Bookmark this article
Incident Facts

Date of incident
Mar 8, 2013

Classification
Accident

Aircraft Registration
N116AX

Aircraft Type
BEECH C-12J

ICAO Type Designator
B190

An Ace Air Cargo/Alaska Central Express Beech 1900C, registration N116AX performing freight flight KO-51 from King Salmon,AK to Dillingham,AK (USA) with 2 crew, was on an instrument approach to Dillingham, the aircraft however did not arrive at the airport, a search and rescue mission was initiated at 08:30L (17:30Z). The aircraft was located crashed the following day on the south side of the Muklung Hills at an altitude of about 2000 feet MSL, both occupants were found perished.

On Mar 8th Alaska States Troopers reported that at about 09:15L an ELT signal was picked up about 20mi/17nm northeast of the airport in mountaineous terrain of the Muklung Hills, however, search helicopters were unable to get to that site due to weather. Attempts to reach the site on the ground were also unsuccessful so far.

On Saturday Mar 9th FAA spokesman Allen Kenitzer reported the wreckage has been discovered on Saturday, the status of the two occupants is not yet known. The NTSB have opened an investigation.

Later Mar 9th the Alaska States Troopers reported the aircraft has been located by an Air National Guard helicopter, the bodies of the two pilots have been recovered and were flown to Dillingham, then to Anchorage.

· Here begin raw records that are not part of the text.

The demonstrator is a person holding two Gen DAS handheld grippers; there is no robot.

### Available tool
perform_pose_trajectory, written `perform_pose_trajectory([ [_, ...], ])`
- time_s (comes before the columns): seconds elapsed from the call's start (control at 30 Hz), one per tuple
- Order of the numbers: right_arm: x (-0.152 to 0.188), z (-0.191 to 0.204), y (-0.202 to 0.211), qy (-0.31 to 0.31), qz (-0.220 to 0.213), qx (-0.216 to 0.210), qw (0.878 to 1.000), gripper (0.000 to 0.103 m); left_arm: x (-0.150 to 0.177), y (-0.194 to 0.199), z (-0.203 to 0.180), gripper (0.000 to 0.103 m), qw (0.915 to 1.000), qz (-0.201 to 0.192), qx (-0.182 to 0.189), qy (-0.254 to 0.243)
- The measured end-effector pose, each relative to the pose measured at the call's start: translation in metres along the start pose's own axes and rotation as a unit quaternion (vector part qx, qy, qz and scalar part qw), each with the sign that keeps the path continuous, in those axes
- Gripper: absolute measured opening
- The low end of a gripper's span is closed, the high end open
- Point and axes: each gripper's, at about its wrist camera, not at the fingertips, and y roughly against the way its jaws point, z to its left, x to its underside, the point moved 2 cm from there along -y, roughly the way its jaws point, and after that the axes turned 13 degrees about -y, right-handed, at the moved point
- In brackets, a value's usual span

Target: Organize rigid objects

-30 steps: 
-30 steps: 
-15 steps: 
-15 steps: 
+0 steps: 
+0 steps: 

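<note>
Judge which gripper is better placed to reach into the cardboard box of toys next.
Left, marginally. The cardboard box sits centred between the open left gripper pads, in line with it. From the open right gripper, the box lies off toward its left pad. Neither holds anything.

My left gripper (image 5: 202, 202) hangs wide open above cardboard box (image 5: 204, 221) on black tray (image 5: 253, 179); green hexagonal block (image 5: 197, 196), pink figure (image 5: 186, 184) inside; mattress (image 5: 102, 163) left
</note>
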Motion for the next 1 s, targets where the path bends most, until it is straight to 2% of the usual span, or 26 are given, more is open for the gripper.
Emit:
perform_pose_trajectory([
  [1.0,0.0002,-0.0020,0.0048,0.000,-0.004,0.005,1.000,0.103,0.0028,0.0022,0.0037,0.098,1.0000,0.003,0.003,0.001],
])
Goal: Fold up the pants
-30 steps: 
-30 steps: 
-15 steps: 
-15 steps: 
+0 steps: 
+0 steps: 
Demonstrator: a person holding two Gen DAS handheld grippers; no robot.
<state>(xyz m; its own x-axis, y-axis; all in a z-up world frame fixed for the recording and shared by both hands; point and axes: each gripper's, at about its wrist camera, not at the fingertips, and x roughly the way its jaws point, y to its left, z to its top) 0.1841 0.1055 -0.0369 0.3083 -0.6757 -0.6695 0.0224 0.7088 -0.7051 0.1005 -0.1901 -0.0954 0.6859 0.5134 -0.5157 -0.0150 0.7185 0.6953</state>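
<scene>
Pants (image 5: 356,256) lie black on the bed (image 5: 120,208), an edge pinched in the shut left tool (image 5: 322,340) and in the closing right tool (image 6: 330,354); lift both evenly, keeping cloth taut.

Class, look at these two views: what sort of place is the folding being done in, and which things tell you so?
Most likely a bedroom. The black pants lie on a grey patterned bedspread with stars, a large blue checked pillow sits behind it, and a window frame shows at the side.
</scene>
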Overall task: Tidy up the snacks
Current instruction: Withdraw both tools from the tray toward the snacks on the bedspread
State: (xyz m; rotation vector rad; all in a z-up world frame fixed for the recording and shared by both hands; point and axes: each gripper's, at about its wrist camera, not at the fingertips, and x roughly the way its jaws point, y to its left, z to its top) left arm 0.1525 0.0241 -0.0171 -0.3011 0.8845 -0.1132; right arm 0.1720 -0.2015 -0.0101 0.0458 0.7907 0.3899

On Mar 11th the NTSB reported the aircraft involved is N116AX, which went missing at 07:50L and was subsequently located crashed in the Muklung Hills with both flight crew perished. Two investigators have been dispatched on scene.

On Mar 14th the NTSB reported N116AX was on a RNAV GPS instrument approach to Dillingham's runway 19, ATC had cleared the aircraft to proceed direct to the initial approach fix (IAF)and maintain 2000 feet or above at 07:57L. A short time later the crew requested to enter a holding pattern over the IAF to contact flight service for a runway condition report, the request was granted. Subsequent attempts by ATC to contact the aircraft were unsuccessful, the radar contact with the aircraft was lost. The controller initiated a radio search to find out whether the aircraft had diverted to some other airport, upon that search being unsuccessful the controller issued an alert notice at 08:35L. The following day a helicopter reached the steep, snow and ice covered crash site, both Beech pilots had sustained fatal injuries.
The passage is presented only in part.